An exact copy is required of the lines running from the one that contains "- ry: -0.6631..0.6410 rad" to the end of the material, both ends included, with pictures omitted.

Provided material
============================================================
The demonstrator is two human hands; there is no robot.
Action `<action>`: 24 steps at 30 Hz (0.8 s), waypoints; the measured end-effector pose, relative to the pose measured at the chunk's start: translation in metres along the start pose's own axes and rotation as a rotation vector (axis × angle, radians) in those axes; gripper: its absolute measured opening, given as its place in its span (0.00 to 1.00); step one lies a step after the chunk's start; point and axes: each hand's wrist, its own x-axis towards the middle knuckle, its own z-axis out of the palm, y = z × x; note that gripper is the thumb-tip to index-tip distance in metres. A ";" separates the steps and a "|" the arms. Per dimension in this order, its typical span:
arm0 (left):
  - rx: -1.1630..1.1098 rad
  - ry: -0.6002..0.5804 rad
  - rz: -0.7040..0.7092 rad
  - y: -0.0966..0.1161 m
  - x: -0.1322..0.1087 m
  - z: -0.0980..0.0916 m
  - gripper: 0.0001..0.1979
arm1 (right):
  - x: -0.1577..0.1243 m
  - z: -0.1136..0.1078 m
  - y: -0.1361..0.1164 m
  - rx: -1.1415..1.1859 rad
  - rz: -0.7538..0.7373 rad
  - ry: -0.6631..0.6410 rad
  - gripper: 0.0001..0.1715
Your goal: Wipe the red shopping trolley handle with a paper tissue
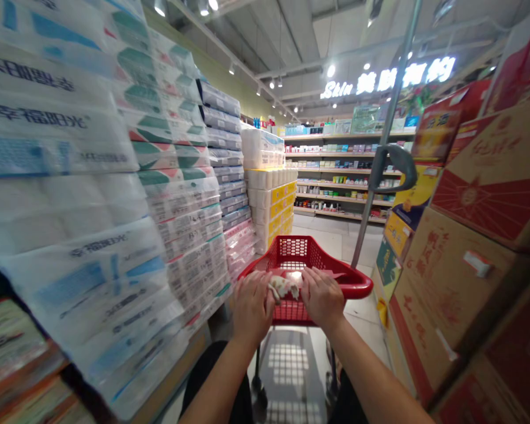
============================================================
Output
  - ry: -0.6631..0.6410 rad
  - gripper: 0.0001..0.1715
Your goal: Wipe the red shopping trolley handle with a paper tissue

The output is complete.